Collected data

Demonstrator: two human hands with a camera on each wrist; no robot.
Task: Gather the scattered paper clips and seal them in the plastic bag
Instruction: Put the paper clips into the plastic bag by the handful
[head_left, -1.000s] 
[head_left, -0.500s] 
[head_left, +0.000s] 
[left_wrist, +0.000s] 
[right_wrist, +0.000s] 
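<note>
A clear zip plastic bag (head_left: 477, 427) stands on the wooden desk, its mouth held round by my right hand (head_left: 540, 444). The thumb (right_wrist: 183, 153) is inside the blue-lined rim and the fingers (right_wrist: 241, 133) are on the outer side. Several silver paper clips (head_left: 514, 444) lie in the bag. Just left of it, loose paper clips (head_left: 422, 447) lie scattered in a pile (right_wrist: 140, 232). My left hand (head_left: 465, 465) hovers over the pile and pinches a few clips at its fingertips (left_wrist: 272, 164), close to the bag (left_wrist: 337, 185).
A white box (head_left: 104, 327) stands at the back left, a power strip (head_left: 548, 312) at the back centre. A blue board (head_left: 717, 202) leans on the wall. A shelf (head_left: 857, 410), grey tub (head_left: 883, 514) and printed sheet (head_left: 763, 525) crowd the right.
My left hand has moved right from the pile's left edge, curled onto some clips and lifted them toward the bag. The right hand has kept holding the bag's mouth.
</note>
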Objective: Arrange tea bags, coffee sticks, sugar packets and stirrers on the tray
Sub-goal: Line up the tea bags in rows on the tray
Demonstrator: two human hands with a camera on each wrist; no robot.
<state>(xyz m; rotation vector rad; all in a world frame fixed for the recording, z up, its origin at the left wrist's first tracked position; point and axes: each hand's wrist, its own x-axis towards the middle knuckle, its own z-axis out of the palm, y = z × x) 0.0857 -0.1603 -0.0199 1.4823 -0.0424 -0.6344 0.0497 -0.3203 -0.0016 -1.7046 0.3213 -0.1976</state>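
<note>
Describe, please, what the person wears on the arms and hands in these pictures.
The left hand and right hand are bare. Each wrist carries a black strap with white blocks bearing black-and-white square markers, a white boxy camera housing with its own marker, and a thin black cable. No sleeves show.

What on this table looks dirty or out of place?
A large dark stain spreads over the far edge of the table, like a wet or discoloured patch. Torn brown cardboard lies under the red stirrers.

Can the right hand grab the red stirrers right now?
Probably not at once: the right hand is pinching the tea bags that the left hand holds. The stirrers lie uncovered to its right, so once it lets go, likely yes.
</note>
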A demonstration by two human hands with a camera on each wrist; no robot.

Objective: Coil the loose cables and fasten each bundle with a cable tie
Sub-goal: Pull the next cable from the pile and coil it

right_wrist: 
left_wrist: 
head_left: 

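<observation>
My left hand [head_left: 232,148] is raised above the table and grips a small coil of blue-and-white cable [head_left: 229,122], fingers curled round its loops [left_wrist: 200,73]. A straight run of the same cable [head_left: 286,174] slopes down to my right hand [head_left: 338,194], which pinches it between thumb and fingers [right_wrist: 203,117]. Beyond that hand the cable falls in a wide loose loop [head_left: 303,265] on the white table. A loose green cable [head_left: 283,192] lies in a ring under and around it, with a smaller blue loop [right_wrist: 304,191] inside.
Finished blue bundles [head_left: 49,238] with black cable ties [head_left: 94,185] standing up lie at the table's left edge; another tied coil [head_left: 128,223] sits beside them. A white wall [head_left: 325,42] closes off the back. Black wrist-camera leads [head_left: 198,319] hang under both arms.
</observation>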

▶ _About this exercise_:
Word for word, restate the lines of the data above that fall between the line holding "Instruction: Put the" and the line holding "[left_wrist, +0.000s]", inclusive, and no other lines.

▶ _Result for this task_:
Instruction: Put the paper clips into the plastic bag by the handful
[head_left, -1.000s] 
[head_left, -0.500s] 
[head_left, +0.000s] 
[left_wrist, +0.000s] 

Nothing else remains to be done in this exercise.